=== TASK INSTRUCTIONS ===
Below are records; count the lines that contain "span" and state only that count.
== EXERCISE INPUT
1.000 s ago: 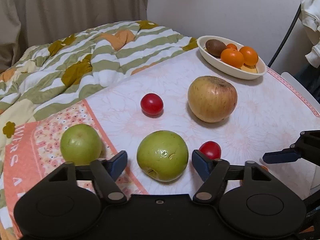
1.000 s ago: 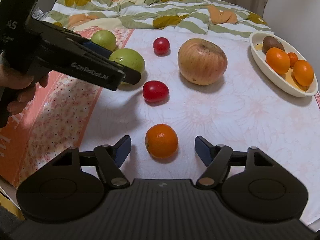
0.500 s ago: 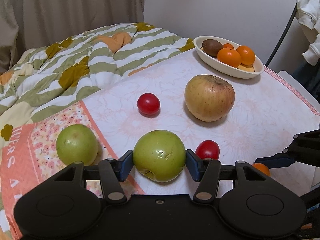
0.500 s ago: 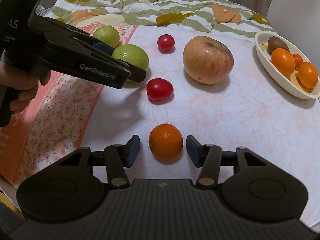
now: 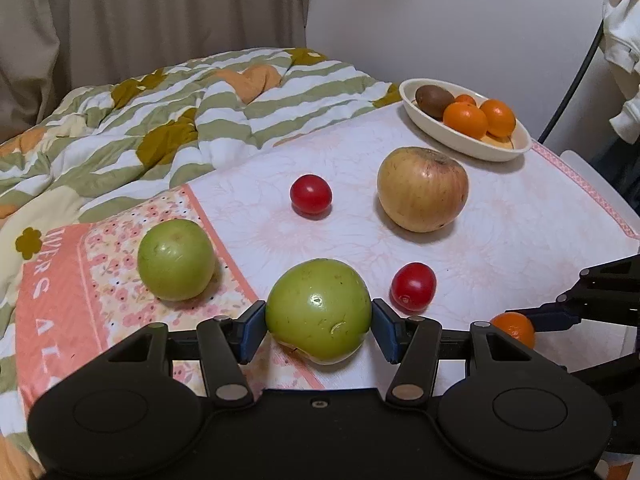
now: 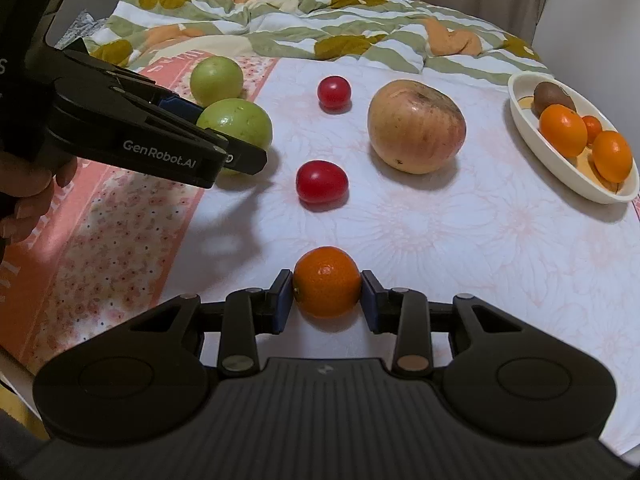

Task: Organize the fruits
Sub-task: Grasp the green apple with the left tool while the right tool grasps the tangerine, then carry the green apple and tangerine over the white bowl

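My left gripper [image 5: 319, 330] is shut on a green apple [image 5: 319, 310] at the near edge of the table; it also shows in the right wrist view [image 6: 236, 122]. My right gripper [image 6: 326, 300] is shut on a small orange [image 6: 327, 281], seen partly in the left wrist view [image 5: 516, 326]. A second green apple [image 5: 176, 259], two red tomatoes [image 5: 311, 195] [image 5: 413, 287] and a large yellow-red apple [image 5: 422, 189] lie on the cloth. A white oval dish [image 5: 500, 151] at the far right holds a kiwi and oranges.
A striped quilt [image 5: 200, 112] lies bunched along the far left side of the table. The table edge runs close on the right [image 5: 600, 188]. A white garment [image 5: 624, 52] hangs at the far right.
Both grippers have closed: the left onto the green apple, the right onto the orange. Both have risen slightly.
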`<state>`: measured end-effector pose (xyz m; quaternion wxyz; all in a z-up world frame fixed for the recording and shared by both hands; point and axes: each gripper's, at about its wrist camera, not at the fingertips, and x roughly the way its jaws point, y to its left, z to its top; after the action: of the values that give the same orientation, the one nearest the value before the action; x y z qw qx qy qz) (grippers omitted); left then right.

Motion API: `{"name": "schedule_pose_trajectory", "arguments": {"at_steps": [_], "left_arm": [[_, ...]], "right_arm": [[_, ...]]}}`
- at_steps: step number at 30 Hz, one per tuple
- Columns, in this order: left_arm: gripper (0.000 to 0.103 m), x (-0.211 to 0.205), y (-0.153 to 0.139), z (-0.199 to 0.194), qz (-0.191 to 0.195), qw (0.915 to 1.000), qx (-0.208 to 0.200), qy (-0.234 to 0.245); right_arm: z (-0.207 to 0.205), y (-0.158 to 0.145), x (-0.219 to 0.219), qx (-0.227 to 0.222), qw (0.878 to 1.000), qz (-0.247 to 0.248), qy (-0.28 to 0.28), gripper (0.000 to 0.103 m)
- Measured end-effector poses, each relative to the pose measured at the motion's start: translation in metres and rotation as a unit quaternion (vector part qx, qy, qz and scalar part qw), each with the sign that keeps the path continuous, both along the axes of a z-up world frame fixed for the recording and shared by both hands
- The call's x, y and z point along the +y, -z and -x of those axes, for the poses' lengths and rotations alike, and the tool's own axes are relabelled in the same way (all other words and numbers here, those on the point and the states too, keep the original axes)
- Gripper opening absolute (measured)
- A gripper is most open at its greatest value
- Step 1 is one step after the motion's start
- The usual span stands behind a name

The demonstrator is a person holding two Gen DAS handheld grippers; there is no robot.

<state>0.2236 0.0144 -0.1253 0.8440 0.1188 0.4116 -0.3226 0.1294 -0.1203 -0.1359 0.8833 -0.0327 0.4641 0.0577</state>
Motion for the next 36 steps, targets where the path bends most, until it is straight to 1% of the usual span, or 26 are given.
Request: {"name": "schedule_pose_trajectory", "arguments": {"at_steps": [7,11,18,27,30,36], "left_arm": [[0.06,0.006,-0.016,0.017,0.012,0.9998,-0.011,-0.013],[0.06,0.008,-0.036,0.032,0.027,0.9991,-0.022,-0.023],[0.06,0.0,-0.067,0.06,0.054,0.9971,-0.042,-0.034],[0.06,-0.041,-0.099,0.095,0.067,0.9943,-0.066,-0.052],[0.06,-0.062,-0.107,0.103,0.067,0.9927,-0.076,-0.067],[0.06,-0.109,-0.115,0.108,0.071,0.9898,-0.078,-0.097]], "right_arm": [[0.009,-0.013,0.0,-0.015,1.0,-0.006,-0.001,0.051],[0.017,-0.026,-0.005,-0.029,1.0,0.002,0.003,0.051],[0.035,-0.055,-0.027,-0.053,0.998,-0.002,0.02,0.051],[0.055,-0.085,-0.088,-0.076,0.996,-0.012,0.042,0.051],[0.057,-0.091,-0.112,-0.08,0.996,-0.012,0.034,0.051],[0.056,-0.102,-0.165,-0.086,0.996,-0.009,0.006,0.051]]}}
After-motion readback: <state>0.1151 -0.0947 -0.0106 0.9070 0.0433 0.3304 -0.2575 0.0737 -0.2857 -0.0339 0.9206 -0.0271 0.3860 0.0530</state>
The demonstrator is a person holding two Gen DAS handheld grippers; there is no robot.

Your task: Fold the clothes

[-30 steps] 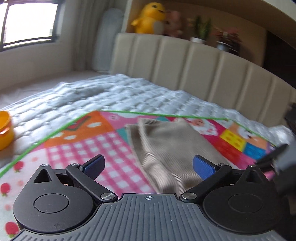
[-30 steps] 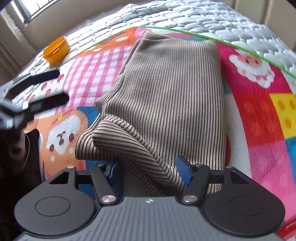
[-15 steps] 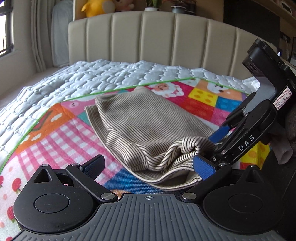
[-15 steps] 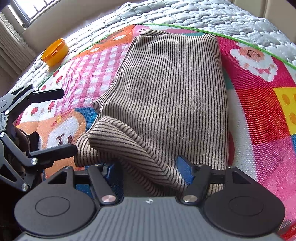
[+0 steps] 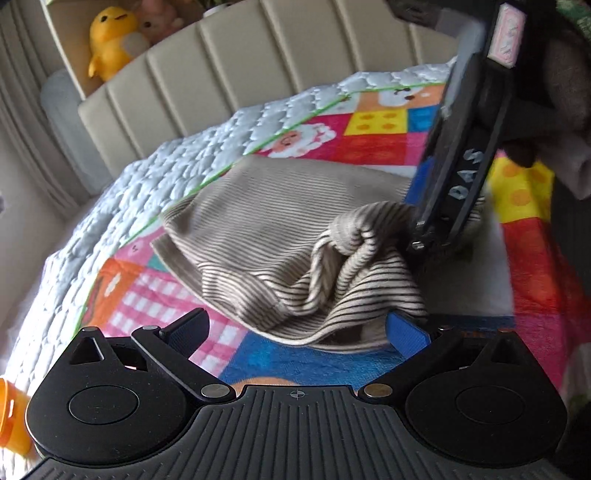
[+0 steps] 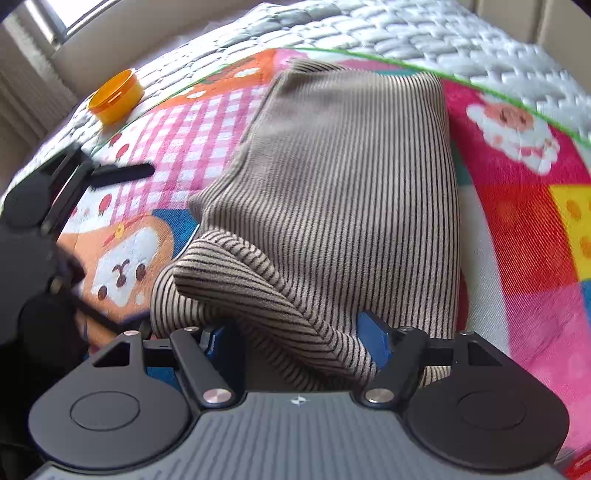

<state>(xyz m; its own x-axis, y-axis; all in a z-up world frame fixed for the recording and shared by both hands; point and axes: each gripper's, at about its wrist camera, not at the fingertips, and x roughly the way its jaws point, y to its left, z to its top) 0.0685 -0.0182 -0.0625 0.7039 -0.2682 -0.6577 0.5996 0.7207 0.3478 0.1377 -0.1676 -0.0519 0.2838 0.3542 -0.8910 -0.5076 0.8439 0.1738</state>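
Observation:
A beige striped knit garment [image 5: 280, 221] lies partly folded on a colourful patchwork play mat [image 5: 155, 306]; it also shows in the right wrist view [image 6: 343, 184]. My left gripper [image 5: 295, 332] is open, its blue pads either side of the garment's near bunched edge, not touching it. My right gripper [image 6: 295, 339] has its jaws around a raised, bunched fold of the garment [image 6: 258, 295]; the pads are set wide and a firm pinch does not show. The right gripper's body [image 5: 458, 177] stands at the garment's right end in the left wrist view.
The mat lies on a white quilted bed cover [image 6: 406, 29]. An orange tub [image 6: 116, 96] sits at the mat's far left corner. A beige padded headboard [image 5: 258, 66] stands behind, with a yellow plush duck [image 5: 110, 40] above. The left gripper [image 6: 44, 206] shows at the left of the right wrist view.
My left gripper has swung round and moved in close to the garment's near bunched edge. The right gripper has kept its place on the raised fold.

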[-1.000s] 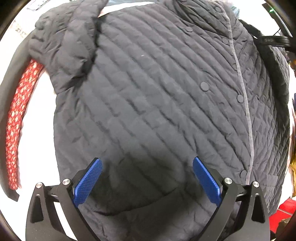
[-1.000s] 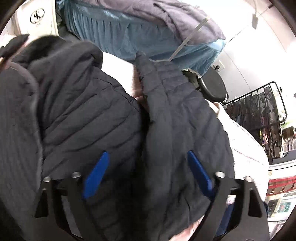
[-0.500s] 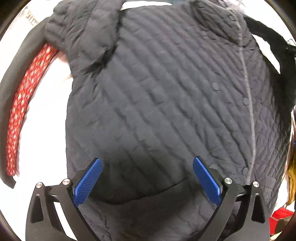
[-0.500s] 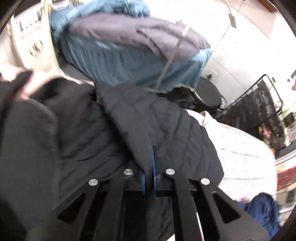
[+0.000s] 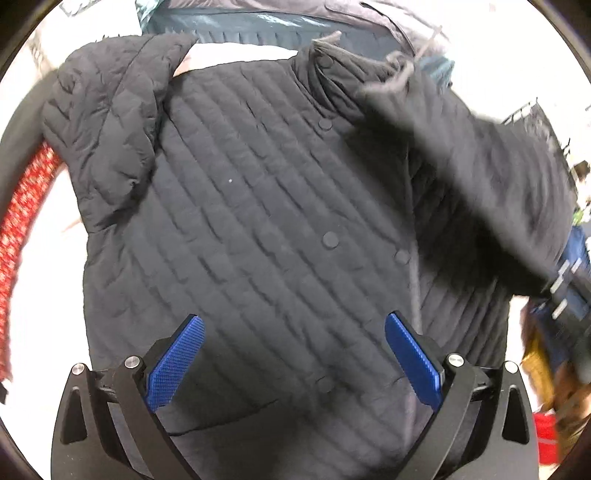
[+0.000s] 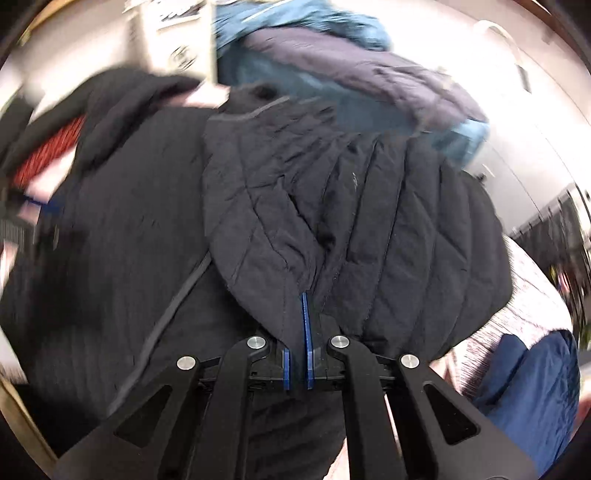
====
=== COMPLETED EXERCISE ===
2